Has the US switched sides on the human rights playing field? While US engagement with human rights institutions has always been selective, China and Russia have long pursued an illiberal agenda. They stand much to gain from a US government that now expresses open hostility to universal rights. China and Russia remain strategic rivals of the US, but all three countries are now led by leaders who share open disdain for norms and institutions that could constrain their power.

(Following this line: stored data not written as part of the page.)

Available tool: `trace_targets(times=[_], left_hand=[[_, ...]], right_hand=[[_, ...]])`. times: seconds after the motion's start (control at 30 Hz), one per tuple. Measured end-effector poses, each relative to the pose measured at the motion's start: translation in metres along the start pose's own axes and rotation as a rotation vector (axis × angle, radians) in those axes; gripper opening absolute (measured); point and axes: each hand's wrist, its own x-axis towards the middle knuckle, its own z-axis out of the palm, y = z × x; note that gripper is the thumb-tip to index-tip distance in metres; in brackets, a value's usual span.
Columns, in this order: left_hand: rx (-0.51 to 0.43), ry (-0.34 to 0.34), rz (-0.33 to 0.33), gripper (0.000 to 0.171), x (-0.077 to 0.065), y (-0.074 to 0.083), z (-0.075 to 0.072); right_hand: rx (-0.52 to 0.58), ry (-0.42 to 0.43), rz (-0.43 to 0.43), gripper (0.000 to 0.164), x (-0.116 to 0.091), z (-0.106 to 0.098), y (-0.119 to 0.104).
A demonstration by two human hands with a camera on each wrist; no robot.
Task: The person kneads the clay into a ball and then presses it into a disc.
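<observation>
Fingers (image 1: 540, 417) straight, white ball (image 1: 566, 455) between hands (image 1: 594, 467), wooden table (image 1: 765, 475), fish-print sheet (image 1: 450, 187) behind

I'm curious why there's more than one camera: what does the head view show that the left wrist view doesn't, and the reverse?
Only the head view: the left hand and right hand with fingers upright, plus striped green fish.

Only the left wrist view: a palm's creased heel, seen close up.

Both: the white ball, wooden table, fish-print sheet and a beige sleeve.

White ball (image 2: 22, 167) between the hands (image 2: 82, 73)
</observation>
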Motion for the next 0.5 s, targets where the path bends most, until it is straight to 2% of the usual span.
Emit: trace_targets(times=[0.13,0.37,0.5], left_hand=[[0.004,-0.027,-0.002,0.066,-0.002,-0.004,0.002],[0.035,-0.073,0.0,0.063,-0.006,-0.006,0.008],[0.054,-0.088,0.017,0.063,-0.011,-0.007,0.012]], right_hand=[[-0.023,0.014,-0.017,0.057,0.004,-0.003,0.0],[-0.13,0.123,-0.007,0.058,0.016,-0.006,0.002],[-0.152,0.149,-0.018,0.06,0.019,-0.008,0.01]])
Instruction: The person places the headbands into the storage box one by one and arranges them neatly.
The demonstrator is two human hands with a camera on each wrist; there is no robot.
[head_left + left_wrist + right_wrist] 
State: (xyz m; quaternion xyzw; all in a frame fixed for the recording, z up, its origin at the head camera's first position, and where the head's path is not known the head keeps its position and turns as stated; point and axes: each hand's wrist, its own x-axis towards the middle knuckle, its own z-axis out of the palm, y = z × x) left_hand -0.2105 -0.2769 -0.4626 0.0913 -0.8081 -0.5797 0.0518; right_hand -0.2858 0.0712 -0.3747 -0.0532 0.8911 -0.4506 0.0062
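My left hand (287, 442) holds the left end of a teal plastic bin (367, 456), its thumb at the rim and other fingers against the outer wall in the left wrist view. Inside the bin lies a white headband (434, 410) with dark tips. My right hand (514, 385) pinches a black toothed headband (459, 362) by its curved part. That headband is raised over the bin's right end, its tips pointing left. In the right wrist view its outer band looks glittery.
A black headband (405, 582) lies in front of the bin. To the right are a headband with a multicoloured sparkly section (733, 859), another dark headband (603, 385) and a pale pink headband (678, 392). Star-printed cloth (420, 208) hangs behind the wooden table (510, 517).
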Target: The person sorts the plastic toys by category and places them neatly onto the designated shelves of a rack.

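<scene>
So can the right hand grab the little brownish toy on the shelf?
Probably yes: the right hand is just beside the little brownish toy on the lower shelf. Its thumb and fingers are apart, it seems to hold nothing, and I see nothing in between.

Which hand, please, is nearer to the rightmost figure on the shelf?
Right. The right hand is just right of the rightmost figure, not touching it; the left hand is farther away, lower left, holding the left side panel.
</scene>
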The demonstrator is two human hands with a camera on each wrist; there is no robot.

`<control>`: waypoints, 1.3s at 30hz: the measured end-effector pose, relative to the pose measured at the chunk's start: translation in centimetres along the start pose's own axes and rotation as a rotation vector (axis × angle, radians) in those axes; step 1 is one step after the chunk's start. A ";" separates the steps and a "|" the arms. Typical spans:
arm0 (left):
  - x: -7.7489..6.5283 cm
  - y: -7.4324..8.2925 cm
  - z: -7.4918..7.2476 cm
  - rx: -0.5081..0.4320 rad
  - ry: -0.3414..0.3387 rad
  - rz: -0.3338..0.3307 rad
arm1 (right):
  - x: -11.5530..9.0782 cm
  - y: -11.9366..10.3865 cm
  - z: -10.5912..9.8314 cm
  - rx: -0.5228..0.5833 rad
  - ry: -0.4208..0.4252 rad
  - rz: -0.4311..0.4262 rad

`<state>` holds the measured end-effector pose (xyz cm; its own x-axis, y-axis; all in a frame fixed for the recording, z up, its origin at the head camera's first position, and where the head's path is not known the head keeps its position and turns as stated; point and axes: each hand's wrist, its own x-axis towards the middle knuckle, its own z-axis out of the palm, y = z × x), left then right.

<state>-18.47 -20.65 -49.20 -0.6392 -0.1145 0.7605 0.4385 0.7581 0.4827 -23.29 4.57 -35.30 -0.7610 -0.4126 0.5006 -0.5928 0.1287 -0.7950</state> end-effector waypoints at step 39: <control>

Together, they wield considerable economic, military, and diplomatic power. If they were to consistently act as allies of convenience to erode global rules, they could threaten the entire system. Already, a loose international network of countries such as North Korea, Iran, Venezuela, Myanmar, Cuba, and Belarus work in concert with Russia and China. These leaders share very little ideologically but align in undermining human rights and promoting a regressive international agenda. In word and in practice, the US government is now helping them in this endeavor.

Surveillance cameras installed in Lhasa, Tibet Autonomous Region, June 15, 2026. 
A television in a restaurant in Hong Kong shows a missile being launched during military exercises being held by China around the island of Taiwan, June 15, 2026.

FIRST: Surveillance cameras installed in Lhasa, Tibet Autonomous Region, June 15, 2026. © 2025 Kyodo News via Getty Images; SECOND: A television in a restaurant in Hong Kong shows a missile being launched during military exercises being held by China around the island of Taiwan, June 15, 2026. © 2022 Isaac Lawrence/AFP via Getty Images

The US’ weakening of multilateral institutions also dealt a serious blow to global efforts to prevent or stop grave international crimes. The “never again” movement, born from the horrors of the Holocaust and reignited by the Rwandan and Bosnian genocides, spurred the UN General Assembly to embrace the Responsibility to Protect (R2P) in 2005. Meant to guide international intervention to prevent and stop atrocities in tandem with efforts to prosecute and punish serious crimes, R2P made a real difference in places like the Central African Republic and Kenya.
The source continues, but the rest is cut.